Beatmania let us become an obnoxious DJ, Dance Dance Revolution let us become the weirdest dancer at any party ever, Singstar tricked us into thinking Karaoke was cool, and Guitar Hero and Rock Band allowed us to live the on-stage lives of our favourite coke-addled musical heroes (sans the coke).
It was an amazing time to be a fan of the genre.
But it was also too much, too fast. For better or worse, PaRappa had struck a chord; the industry obliterated it.
Ironically, the quest to make the player the star made the experiences less intimate. There were no stories being told in the space anymore; they had been replaced by star ratings, challenges, and downloadable song packs. These weren’t bad additions. In fact, it’s these additions that properly gamified the genre. The problem was that it has forever caused story-driven music games to feel less significant because they don’t include a plastic guitar and eight difficulty levels.

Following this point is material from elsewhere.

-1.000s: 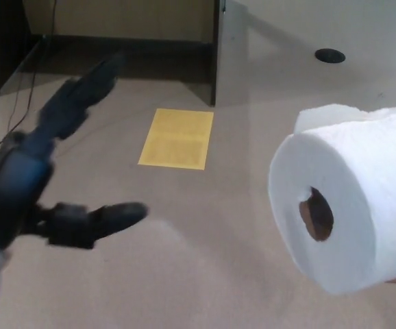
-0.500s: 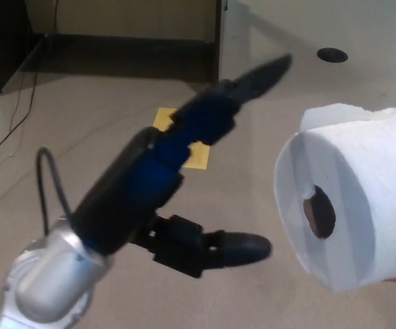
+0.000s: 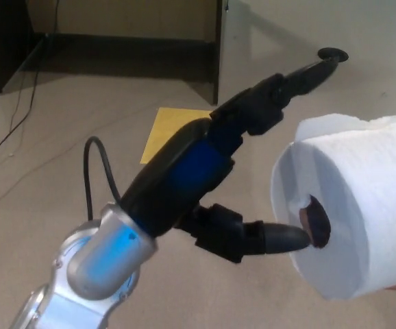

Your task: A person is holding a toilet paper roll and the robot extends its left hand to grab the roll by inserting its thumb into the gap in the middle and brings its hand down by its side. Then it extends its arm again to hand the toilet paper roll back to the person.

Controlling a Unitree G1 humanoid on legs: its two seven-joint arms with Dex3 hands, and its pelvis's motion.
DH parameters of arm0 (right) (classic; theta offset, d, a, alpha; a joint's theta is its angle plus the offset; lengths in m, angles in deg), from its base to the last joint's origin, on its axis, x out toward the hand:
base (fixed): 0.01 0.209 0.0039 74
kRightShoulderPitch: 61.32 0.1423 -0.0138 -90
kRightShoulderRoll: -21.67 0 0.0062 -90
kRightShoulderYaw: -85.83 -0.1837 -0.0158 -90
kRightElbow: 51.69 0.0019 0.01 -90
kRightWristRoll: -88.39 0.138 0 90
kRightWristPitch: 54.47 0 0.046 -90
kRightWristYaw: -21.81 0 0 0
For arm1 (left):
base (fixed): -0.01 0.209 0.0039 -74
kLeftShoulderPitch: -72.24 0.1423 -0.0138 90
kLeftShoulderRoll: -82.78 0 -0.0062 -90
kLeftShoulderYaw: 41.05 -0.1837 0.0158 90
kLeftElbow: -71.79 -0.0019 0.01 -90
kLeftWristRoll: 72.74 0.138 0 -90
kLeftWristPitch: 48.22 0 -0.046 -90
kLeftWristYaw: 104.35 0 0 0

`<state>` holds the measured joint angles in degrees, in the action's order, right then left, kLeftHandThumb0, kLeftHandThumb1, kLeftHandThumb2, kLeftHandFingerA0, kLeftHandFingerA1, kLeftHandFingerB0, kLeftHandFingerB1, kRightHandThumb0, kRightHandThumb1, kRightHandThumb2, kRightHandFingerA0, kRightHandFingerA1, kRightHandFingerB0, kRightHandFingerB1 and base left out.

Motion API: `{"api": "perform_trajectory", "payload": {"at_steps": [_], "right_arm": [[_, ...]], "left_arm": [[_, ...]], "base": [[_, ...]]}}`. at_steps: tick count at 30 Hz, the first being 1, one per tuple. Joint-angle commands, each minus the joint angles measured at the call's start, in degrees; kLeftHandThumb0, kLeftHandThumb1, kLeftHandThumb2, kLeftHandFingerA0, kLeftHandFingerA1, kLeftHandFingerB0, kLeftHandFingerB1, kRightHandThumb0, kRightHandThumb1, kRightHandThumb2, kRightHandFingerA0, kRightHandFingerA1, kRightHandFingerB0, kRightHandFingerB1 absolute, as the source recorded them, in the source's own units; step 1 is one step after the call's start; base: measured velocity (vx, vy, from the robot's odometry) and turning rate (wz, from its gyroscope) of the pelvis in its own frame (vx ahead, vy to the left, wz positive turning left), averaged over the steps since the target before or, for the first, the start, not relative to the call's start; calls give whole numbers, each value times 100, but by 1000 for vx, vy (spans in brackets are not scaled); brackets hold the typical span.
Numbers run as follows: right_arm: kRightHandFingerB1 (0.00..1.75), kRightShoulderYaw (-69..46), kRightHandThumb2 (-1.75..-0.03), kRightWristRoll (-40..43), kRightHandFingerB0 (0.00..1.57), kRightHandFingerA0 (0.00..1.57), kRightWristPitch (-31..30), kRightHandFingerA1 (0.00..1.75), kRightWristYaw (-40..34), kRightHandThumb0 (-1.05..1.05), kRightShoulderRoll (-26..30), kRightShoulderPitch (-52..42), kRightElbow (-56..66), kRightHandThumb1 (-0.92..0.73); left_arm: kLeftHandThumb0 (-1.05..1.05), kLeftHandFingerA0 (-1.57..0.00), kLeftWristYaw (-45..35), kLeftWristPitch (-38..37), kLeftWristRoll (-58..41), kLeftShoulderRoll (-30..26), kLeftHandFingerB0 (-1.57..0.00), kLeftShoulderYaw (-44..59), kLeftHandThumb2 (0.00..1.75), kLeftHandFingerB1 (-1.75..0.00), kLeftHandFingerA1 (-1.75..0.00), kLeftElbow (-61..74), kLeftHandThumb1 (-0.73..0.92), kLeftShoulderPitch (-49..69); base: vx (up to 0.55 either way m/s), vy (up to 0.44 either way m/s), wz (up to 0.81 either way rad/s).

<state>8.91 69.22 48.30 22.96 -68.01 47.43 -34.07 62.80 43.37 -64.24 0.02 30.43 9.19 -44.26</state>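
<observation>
Over tan floor (image 3: pixel 61 157): yellow sheet (image 3: pixel 158 130), possibly paper.

The robot hand (image 3: pixel 215 181) is glossy black with thick segmented fingers, on a silver wrist (image 3: pixel 95 264) with a looping black cable (image 3: pixel 92 171).

You're looking down at a plain tan floor (image 3: pixel 40 137) with a yellow sheet (image 3: pixel 162 130) lying flat on it. A dark cabinet (image 3: pixel 3 41) sits top left, a thin cable (image 3: pixel 16 113) trails past it, and there's a black disc (image 3: pixel 335 53) top right.
</observation>
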Motion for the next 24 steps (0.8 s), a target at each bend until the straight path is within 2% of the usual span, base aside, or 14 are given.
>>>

Fortunately, there’s always time to teach an old dog new tricks.
You Gotta Believe
PaRappa the Rapper is an undeniable icon. The character represents positivity in a community that isn’t always known for it and found success in an industry that most often rewards pessimism and destruction. More than anything, it represents gaming’s best feature – its ability to evolve and redefine itself as determined by players’ appetites.
The landscape for games that revolve around a musical hook has been quiet for some time now (eons in industry time) and the moment couldn’t be better for a triumphant return. The rise of indies and popularity of PlayStation Plus has created a safer place to take risks and a hungry market for reinvented gaming icons.
Of course, Sony has stated that rights issues make working with the property difficult, but that’s nothing new. Rumors are swirling in the dark corners of the Internet, alleged information leaks are linking well-known studios to the property, and excitement for a third PaRappa game is mounting.